__Exercise aim__. The required output is every entry, printed exactly as written.

__Data__.
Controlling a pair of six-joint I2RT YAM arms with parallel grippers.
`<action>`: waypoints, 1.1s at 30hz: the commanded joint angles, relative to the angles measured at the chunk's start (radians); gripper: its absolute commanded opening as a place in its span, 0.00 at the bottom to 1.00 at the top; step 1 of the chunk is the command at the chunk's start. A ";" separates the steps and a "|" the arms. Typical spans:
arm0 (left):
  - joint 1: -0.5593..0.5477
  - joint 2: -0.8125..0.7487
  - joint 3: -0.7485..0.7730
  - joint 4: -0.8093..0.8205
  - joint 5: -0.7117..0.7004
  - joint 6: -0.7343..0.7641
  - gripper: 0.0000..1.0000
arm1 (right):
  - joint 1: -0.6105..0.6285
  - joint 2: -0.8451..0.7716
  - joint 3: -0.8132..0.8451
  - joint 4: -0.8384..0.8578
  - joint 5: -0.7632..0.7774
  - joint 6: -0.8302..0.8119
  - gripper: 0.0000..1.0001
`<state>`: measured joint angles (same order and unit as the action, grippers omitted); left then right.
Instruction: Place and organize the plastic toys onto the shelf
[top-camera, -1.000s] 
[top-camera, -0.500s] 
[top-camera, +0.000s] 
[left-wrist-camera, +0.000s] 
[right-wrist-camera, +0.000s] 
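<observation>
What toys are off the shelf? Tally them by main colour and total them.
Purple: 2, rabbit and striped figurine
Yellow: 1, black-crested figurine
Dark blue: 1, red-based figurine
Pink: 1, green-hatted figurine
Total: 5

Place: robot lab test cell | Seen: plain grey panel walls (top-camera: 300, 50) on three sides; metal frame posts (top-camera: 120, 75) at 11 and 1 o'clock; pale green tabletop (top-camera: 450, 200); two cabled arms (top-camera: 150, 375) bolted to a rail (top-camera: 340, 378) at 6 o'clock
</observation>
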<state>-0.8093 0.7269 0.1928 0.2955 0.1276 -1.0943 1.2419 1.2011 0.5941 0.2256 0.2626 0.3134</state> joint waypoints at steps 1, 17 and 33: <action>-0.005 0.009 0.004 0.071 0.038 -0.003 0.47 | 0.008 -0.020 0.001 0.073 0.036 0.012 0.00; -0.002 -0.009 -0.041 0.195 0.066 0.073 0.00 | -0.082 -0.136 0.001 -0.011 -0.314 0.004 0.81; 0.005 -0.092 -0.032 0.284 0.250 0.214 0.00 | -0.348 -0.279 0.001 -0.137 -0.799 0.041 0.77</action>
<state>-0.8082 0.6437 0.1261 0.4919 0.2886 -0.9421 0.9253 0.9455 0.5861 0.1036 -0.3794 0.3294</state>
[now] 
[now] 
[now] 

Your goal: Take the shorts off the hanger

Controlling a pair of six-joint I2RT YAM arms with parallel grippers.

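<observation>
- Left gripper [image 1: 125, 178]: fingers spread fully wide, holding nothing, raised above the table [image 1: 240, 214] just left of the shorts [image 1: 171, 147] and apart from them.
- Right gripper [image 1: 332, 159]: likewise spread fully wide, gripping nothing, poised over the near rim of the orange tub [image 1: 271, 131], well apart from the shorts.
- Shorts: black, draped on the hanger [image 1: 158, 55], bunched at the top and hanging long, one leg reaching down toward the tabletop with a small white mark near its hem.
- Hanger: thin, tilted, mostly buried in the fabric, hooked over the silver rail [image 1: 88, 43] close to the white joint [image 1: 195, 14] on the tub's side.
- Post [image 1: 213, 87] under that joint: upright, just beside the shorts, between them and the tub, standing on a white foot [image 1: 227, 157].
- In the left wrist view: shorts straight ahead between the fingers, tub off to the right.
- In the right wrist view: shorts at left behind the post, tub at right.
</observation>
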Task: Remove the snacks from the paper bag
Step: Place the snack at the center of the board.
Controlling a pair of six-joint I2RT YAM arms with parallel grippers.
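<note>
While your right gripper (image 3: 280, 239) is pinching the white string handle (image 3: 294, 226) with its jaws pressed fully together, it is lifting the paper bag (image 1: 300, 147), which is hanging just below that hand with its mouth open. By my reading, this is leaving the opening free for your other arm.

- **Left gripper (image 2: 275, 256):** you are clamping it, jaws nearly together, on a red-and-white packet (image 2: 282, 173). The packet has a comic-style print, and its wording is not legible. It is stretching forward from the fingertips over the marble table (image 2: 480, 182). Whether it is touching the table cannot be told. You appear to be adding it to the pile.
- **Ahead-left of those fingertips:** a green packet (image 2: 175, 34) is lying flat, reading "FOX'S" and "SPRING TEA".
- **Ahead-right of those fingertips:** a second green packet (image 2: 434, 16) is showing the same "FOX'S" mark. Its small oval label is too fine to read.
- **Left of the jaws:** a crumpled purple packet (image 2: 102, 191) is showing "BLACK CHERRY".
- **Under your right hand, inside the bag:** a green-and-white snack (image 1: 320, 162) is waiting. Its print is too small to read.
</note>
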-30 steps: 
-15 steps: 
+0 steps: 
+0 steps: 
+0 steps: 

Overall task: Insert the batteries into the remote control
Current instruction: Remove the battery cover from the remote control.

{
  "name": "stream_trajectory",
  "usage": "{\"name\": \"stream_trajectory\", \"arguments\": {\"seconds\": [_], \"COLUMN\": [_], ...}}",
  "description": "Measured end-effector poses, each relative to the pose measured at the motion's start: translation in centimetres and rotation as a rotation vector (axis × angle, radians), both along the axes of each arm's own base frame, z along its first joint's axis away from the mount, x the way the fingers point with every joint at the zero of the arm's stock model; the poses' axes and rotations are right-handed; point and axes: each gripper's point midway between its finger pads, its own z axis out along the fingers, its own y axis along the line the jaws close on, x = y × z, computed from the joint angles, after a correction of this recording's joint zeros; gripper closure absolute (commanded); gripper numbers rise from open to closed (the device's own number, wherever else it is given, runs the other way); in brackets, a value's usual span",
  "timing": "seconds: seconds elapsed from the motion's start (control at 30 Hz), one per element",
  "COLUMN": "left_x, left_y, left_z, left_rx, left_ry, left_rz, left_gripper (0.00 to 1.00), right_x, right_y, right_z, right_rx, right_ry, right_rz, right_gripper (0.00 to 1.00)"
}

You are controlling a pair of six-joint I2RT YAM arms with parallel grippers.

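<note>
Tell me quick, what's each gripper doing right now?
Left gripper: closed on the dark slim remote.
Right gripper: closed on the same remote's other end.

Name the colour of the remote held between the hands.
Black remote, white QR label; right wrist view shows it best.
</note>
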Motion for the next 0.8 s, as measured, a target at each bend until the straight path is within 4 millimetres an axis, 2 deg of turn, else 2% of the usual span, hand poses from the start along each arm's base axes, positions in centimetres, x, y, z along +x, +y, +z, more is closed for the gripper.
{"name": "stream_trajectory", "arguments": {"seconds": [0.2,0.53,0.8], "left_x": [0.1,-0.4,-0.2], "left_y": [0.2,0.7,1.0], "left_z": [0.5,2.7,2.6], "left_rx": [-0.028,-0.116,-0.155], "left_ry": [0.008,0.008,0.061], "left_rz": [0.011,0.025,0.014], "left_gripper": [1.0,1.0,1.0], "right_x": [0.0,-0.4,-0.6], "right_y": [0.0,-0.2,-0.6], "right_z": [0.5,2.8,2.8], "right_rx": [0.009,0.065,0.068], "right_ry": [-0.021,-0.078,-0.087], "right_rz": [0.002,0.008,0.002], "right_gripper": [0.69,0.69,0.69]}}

__Answer to the exercise__.
Controlling a pair of six-joint I2RT YAM arms with parallel grippers.
`<action>`: waypoints, 1.1s at 30hz: the commanded joint angles, relative to the angles measured at the chunk's start (radians); gripper: its absolute commanded opening as a place in its span, 0.00 at the bottom to 1.00 at the top; step 1 of the chunk is the command at the chunk's start. A ";" separates the steps and a "|" the arms. Typical spans:
arm0 (left):
  - joint 1: -0.5593..0.5477
  - joint 2: -0.8125..0.7487
  - joint 3: -0.7485..0.7730
  - joint 4: -0.8093..0.8205
  - joint 5: -0.7117..0.7004
  - joint 6: -0.7343..0.7641
  - gripper: 0.0000..1.0000
arm1 (right):
  - joint 1: -0.6105..0.6285
  - joint 2: -0.8451..0.7716
  - joint 3: -0.8132..0.8451
  - joint 4: -0.8384..0.8578
  - joint 5: -0.7632..0.7774
  - joint 6: -0.8302..0.8119
  - gripper: 0.0000..1.0001
`<state>`: measured joint angles (same order and unit as the action, grippers omitted); left then right.
Instruction: Place and organize the plastic toys onto the shelf
[top-camera, -1.000s] 
[top-camera, -0.500s] 
[top-camera, +0.000s] 
[left-wrist-camera, +0.000s] 
[right-wrist-camera, +0.000s] 
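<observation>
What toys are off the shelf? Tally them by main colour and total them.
Purple: 2, rabbit and striped figurine
Yellow: 1, black-crested figurine
Dark blue: 1, red-based figurine
Pink: 1, green-hatted figurine
Total: 5

Place: robot lab test cell | Seen: plain grey panel walls (top-camera: 300, 50) on three sides; metal frame posts (top-camera: 120, 75) at 11 and 1 o'clock; pale green tabletop (top-camera: 450, 200); two cabled arms (top-camera: 150, 375) bolted to a rail (top-camera: 340, 378) at 6 o'clock
</observation>
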<state>-0.8093 0.7269 0.1928 0.2955 0.1276 -1.0943 1.2419 1.2011 0.5941 0.2256 0.2626 0.3134</state> joint waypoints at steps 1, 17 and 33: <action>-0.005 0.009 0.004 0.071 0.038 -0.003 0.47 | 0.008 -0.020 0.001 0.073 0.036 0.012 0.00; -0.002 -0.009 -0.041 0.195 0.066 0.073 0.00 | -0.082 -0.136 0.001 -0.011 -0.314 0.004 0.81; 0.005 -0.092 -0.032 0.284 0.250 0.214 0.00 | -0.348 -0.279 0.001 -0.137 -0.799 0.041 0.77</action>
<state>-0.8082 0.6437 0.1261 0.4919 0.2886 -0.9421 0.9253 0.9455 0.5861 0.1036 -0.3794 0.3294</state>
[now] 
[now] 
[now] 

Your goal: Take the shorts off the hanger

Controlling a pair of six-joint I2RT YAM arms with parallel grippers.

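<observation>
- Left gripper [image 1: 125, 178]: fingers spread fully wide, holding nothing, raised above the table [image 1: 240, 214] just left of the shorts [image 1: 171, 147] and apart from them.
- Right gripper [image 1: 332, 159]: likewise spread fully wide, gripping nothing, poised over the near rim of the orange tub [image 1: 271, 131], well apart from the shorts.
- Shorts: black, draped on the hanger [image 1: 158, 55], bunched at the top and hanging long, one leg reaching down toward the tabletop with a small white mark near its hem.
- Hanger: thin, tilted, mostly buried in the fabric, hooked over the silver rail [image 1: 88, 43] close to the white joint [image 1: 195, 14] on the tub's side.
- Post [image 1: 213, 87] under that joint: upright, just beside the shorts, between them and the tub, standing on a white foot [image 1: 227, 157].
- In the left wrist view: shorts straight ahead between the fingers, tub off to the right.
- In the right wrist view: shorts at left behind the post, tub at right.
</observation>
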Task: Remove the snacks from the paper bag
Step: Place the snack at the center of the board.
Controlling a pair of six-joint I2RT YAM arms with parallel grippers.
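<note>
While your right gripper (image 3: 280, 239) is pinching the white string handle (image 3: 294, 226) with its jaws pressed fully together, it is lifting the paper bag (image 1: 300, 147), which is hanging just below that hand with its mouth open. By my reading, this is leaving the opening free for your other arm.

- **Left gripper (image 2: 275, 256):** you are clamping it, jaws nearly together, on a red-and-white packet (image 2: 282, 173). The packet has a comic-style print, and its wording is not legible. It is stretching forward from the fingertips over the marble table (image 2: 480, 182). Whether it is touching the table cannot be told. You appear to be adding it to the pile.
- **Ahead-left of those fingertips:** a green packet (image 2: 175, 34) is lying flat, reading "FOX'S" and "SPRING TEA".
- **Ahead-right of those fingertips:** a second green packet (image 2: 434, 16) is showing the same "FOX'S" mark. Its small oval label is too fine to read.
- **Left of the jaws:** a crumpled purple packet (image 2: 102, 191) is showing "BLACK CHERRY".
- **Under your right hand, inside the bag:** a green-and-white snack (image 1: 320, 162) is waiting. Its print is too small to read.
</note>
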-30 steps: 
-15 steps: 
+0 steps: 
+0 steps: 
+0 steps: 

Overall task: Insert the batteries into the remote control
Current instruction: Remove the battery cover from the remote control.

{
  "name": "stream_trajectory",
  "usage": "{\"name\": \"stream_trajectory\", \"arguments\": {\"seconds\": [_], \"COLUMN\": [_], ...}}",
  "description": "Measured end-effector poses, each relative to the pose measured at the motion's start: translation in centimetres and rotation as a rotation vector (axis × angle, radians), both along the axes of each arm's own base frame, z along its first joint's axis away from the mount, x the way the fingers point with every joint at the zero of the arm's stock model; the poses' axes and rotations are right-handed; point and axes: each gripper's point midway between its finger pads, its own z axis out along the fingers, its own y axis along the line the jaws close on, x = y × z, computed from the joint angles, after a correction of this recording's joint zeros; gripper closure absolute (commanded); gripper numbers rise from open to closed (the device's own number, wherever else it is given, runs the other way); in brackets, a value's usual span",
  "timing": "seconds: seconds elapsed from the motion's start (control at 30 Hz), one per element",
  "COLUMN": "left_x, left_y, left_z, left_rx, left_ry, left_rz, left_gripper (0.00 to 1.00), right_x, right_y, right_z, right_rx, right_ry, right_rz, right_gripper (0.00 to 1.00)"
}

You are controlling a pair of six-joint I2RT YAM arms with parallel grippers.

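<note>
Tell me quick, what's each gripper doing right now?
Left gripper: closed on the dark slim remote.
Right gripper: closed on the same remote's other end.

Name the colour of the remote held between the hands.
Black remote, white QR label; right wrist view shows it best.
</note>
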Motion for the next 0.8 s, as measured, a target at each bend until the straight path is within 4 millimetres an axis, 2 deg of turn, else 2% of the usual span, hand poses from the start along each arm's base axes, positions in centimetres, x, y, z along +x, +y, +z, more is closed for the gripper.
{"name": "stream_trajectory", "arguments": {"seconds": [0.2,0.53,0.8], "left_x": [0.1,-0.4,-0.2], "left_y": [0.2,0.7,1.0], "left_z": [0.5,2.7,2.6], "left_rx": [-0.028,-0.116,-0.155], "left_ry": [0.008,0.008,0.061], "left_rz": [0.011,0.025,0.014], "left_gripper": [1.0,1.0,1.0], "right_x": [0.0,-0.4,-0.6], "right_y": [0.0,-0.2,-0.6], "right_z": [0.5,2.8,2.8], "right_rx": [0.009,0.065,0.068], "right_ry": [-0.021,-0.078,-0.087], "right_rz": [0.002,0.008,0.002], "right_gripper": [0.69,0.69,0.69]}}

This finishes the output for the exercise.